Por lo expuesto, concluye pidiendo que el recurso sea declarado procedente disponiendo que la causa promovida por su representada en contra de la Alcaldía de La Paz, sea resuelta por el Tribunal Arbitral, único competente para resolverla, dejando sin efecto alguno la Resolución Nº 502/2001 de 27 de octubre de 2001 y su Auto complementario.

CONSIDERANDO: Que, radicado el Recurso en la Sala Social y Administrativa Primera, ésta por decreto de 8 de enero de 2002, ordena que el recurrente dé cumplimiento a lo establecido en los parágrafos I, IV y V del art. 97 de la Ley Nº 1836, “acompañando el poder especial y suficiente para interponer el presente recurso, precisar con claridad los derechos y garantías que se consideren restringidos, suprimidos o amenazados y acompañar la prueba en que funda su pretensión...”

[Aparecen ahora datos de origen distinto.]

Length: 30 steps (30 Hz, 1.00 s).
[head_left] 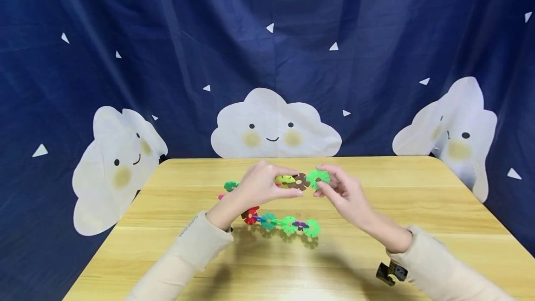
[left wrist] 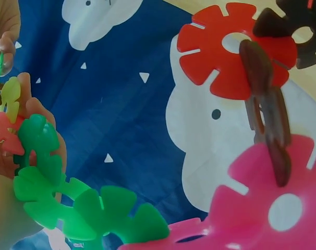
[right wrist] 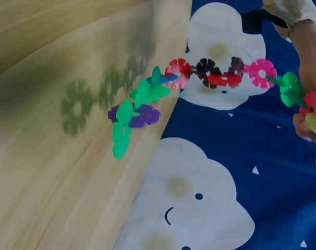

CONSIDERANDO: Que, el art. 19-II de la Constitución Política del Estado señala que el Recurso de Amparo debe ser interpuesto por la persona que se creyere agraviada o por otra a su nombre con poder suficiente.  Por su parte, el art. 97-I de la Ley Nº 1836 entre los requisitos de forma y contenido del Recurso señala: “Acreditar la personería del recurrente”

Que, interpretando los alcances de las citadas disposiciones, en cuanto a la acreditación de personería y refiriéndose concretamente al poder que debe presentar la persona que recurra de Amparo, en el Auto Constitucional Nº 249/2000-CA de 29 de noviembre de 2000, la Comisión de Admisión de este Tribunal al rechazar un Amparo Constitucional estableció:

“... Que, el representante de una persona colectiva está obligado a demostrar que ostenta la representación invocada de manera clara e inequívoca, la misma que debe constar en los instrumentos cuyo establecimiento y reglamentación forman parte del reconocimiento de su personalidad jurídica, además de ser especial para el caso y no general ....”.